--- What you are asked to do ---
Wherever the string "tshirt" shows up in the records below, return that line.

--- Entries supplied ---
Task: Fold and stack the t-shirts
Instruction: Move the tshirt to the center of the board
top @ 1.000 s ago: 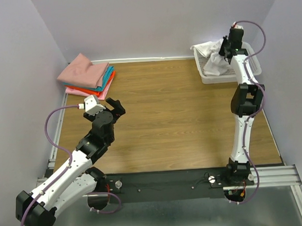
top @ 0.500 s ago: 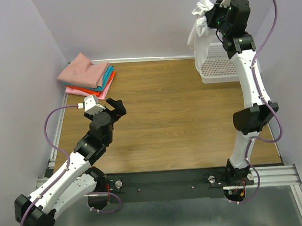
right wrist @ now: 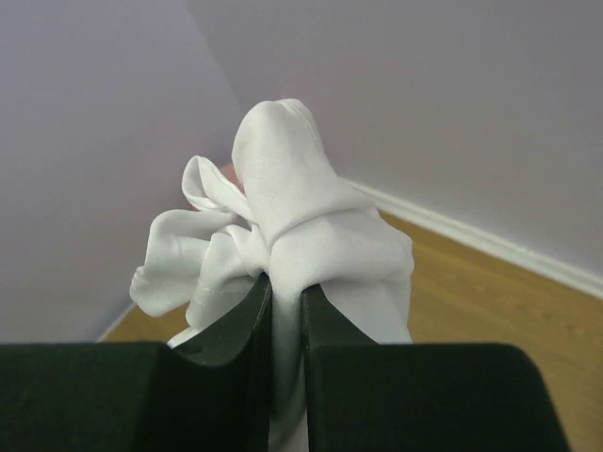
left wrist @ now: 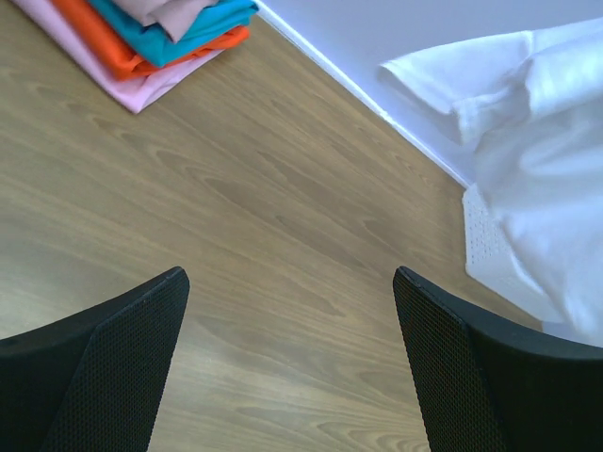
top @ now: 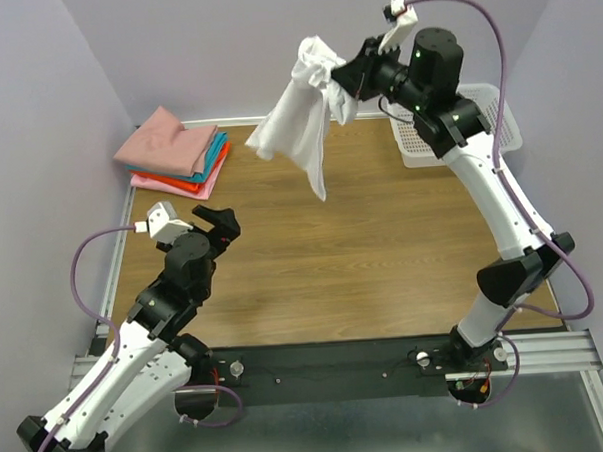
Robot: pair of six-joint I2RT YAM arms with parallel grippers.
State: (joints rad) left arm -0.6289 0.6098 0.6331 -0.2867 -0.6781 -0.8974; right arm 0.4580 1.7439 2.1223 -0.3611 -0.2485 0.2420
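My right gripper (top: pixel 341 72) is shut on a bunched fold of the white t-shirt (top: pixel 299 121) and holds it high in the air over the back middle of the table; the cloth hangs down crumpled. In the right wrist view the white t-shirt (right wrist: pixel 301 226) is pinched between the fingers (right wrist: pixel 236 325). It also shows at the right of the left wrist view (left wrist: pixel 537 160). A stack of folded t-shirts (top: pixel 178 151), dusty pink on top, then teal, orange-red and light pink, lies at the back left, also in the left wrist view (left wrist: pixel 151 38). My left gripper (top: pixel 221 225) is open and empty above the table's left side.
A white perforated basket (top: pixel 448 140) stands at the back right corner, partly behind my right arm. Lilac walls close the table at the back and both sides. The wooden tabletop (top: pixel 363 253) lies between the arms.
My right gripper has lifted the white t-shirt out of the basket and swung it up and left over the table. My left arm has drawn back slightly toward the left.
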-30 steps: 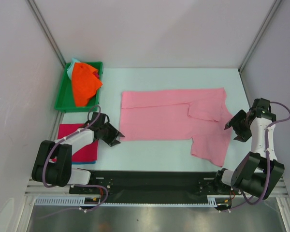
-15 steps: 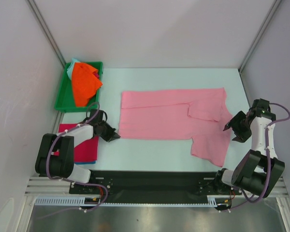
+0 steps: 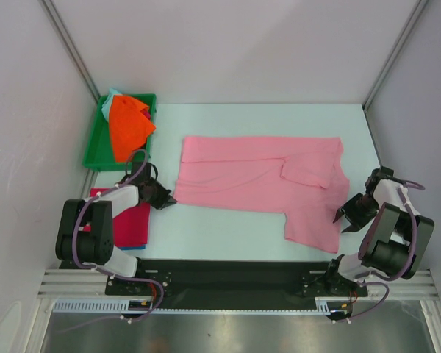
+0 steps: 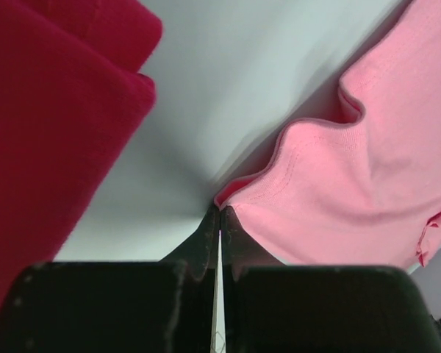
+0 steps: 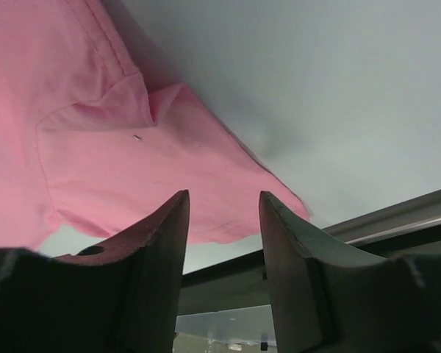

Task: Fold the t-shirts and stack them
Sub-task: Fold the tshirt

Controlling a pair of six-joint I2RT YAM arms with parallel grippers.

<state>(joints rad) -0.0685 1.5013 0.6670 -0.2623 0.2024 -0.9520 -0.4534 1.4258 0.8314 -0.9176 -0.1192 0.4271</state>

--- Response to this task ---
Instruction: Move the tshirt to the center of the board
Sub-task: Fold the tshirt

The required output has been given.